Ride Volume vs Baseline (Threshold: 215,000 rides)

A ride count above ~215,000 would be noteworthy; above ~219,000 aligns with the ceiling scenario. Compare to 2026 non-holiday rolling average, not 2025.

Hard Braking Rate (Baseline: 44,621/M)

Hard-braking events (the real-time precursor to collisions) showed the highest variance in May 2025: 42,062 to 47,310 per million. A hard-braking rate above 48,000/M on May 31 would be a statistically notable exceedance worth investigating.

Day-After Signal (June 1, 2026 · Monday)

The MAPFRE insurance study documents a +2% claims increase on the day after a full moon. June 1, 2026 is a Monday. Watch Monday morning (06:00–10:00) incident rates for any post-full-moon fatigue signal.

Taxi vs Consumer Split

If a full moon behavioral effect exists in the fleet, it is more likely to appear in the Consumer segment (6%, general-population drivers) than in Taxi/Rideshare. Segment the May 31 incident rate by vehicle type for the most sensitive signal detection.

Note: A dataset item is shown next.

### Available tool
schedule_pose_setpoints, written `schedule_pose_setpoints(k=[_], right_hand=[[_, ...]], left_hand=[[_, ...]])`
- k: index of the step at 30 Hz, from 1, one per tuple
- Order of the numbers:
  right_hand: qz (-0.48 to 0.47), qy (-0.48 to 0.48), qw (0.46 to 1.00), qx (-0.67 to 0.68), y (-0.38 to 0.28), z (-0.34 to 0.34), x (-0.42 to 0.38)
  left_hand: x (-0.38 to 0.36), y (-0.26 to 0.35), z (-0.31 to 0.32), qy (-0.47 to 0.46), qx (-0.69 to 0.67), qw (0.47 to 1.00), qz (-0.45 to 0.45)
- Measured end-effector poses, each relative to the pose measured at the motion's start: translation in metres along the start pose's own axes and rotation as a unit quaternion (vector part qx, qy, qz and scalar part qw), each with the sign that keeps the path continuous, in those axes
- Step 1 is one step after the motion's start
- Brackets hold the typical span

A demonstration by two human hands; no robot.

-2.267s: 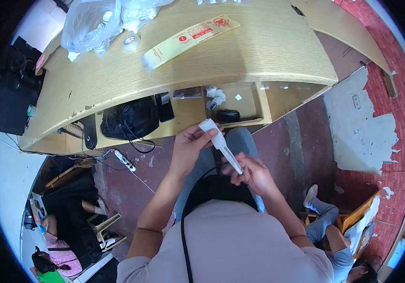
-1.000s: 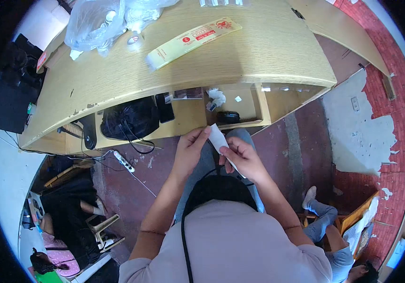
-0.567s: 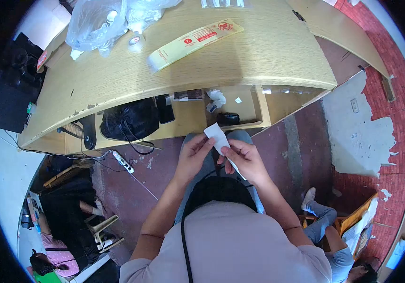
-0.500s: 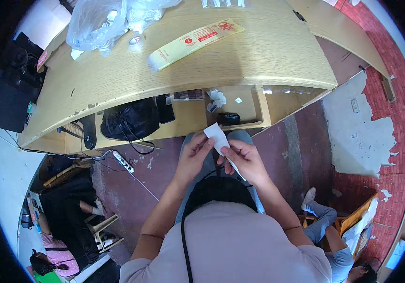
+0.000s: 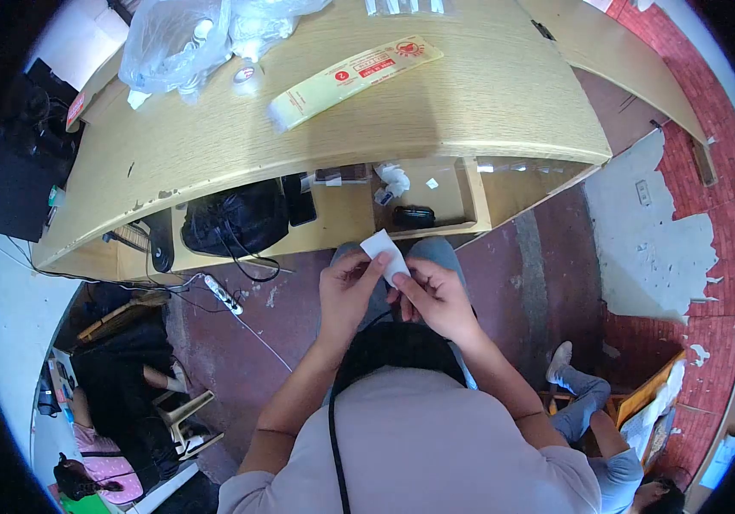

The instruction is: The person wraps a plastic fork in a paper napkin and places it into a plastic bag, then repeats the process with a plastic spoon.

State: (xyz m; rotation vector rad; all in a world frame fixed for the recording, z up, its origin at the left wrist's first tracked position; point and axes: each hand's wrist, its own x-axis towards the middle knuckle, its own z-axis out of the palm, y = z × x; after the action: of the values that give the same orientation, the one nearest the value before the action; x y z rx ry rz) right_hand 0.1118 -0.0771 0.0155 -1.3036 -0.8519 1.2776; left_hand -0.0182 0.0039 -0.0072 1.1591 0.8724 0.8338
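Note:
Between both hands, above my lap, is a white paper strip (image 5: 385,255), which looks folded; its lower part is hidden behind my right fingers. My left hand (image 5: 347,289) pinches its left edge between thumb and fingers. My right hand (image 5: 439,298) grips the lower end, its thumb pressed on the face of the strip. Just beyond the strip, an open drawer (image 5: 481,195) holds a small black object (image 5: 414,216) and crumpled white scraps (image 5: 394,179).
On the desk (image 5: 470,103) lie a long yellow packet (image 5: 357,79), a tape roll (image 5: 247,79) and a clear plastic bag (image 5: 170,51). A black bag (image 5: 237,218) sits in the shelf. A power strip (image 5: 223,294) lies lower left. Two other people sit behind on either side.
The strip now shows shorter; the long tail that hung below my right hand is out of sight. Both hands have shifted slightly, with the strip more upright.

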Motion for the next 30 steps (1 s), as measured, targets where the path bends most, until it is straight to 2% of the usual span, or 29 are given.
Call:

● THE NULL HYPOTHESIS MATTERS TOO: If May 31 data shows collision rates within ±1 sigma of the May 2025 non-holiday baseline, that is a meaningful null result in its own right — and publishable context for the “full moon effects in professional fleet telematics” research gap. Do not interpret a normal May 31 as “nothing happened.” It confirms the professional fleet insulation hypothesis.

Key Findings

Six headline findings — three on baselines and scenario ceiling, three on detectability and moderating factors.

Recommendations

Five actions for May 31 analysis and beyond — operationally precise, methodologically clean.

01  UPDATE BASELINE

Replace May 2025 baseline with May 2026 non-holiday Sundays

As May 2026 data becomes available (May 3, 10, 17), construct a May 2026 rolling average to replace the 2025 baseline. Fleet composition and size may have changed materially.

02  SEGMENT THE ANALYSIS

By nighttime window and vehicle type

The highest-sensitivity analysis will segment by (a) 20:00–00:59 local time and (b) Consumer vs Taxi/Rideshare vehicle type. National daily averages are too coarse to detect a 4% signal.

03  FLAG JUNE 1 MONDAY

Day-after analysis · MAPFRE +2% signal

The MAPFRE day-after signal (+2% claims) warrants a specific Monday morning lookback on June 1, 2026. Compare to prior Monday baselines — not to Memorial Day weekend figures.

04  METHODOLOGY TEMPLATE

Repeat for next full moon · June 29, 2026

This is the first application of full moon traffic literature to professional fleet telematics. The methodology — literature RR applied to fleet baseline with power analysis — is repeatable for the next full moon and future Blue Moons.

05  AVOID CONFIRMATION BIAS

Pre-register analysis thresholds before May 31

The null hypothesis has equal standing: a normal May 31 is as scientifically meaningful as an elevated one. Do not selectively report results. Pre-register thresholds before the data arrives.

Data Notes & Caveats

▲ Critical Caveats — Read Before Citing

•  This analysis is forward-looking. All projections are scenarios, not predictions.

•  The +4.2% effect estimate is a literature-derived ceiling, not a verified Nexar finding.

•  The Saskatchewan null result for non-fatal crashes is arguably more applicable to Nexar’s High-G metric than the Japanese emergency-transport RR.

•  Nexar’s collision proxy (High-G impact event) measures sudden deceleration, not confirmed collision outcomes. Mapping to real-world crash rates introduces additional uncertainty.

•  State-level data reflects Nexar fleet coverage, not population-representative sampling.

•  Year-over-year fleet changes are unquantified. May 2025 data is the only available baseline.

Collision Proxy Definition

Nexar’s “collision rate” metric in this study refers to high-G impact events per million rides — onboard sensor detections of sudden deceleration events exceeding a defined g-force threshold. This is a proxy for high-risk events, not a confirmed crash count. The Saskatchewan null result (no full moon effect for non-fatal crash class) was found using police-reported crash data — a higher-confirmation threshold than Nexar’s sensor-based proxy.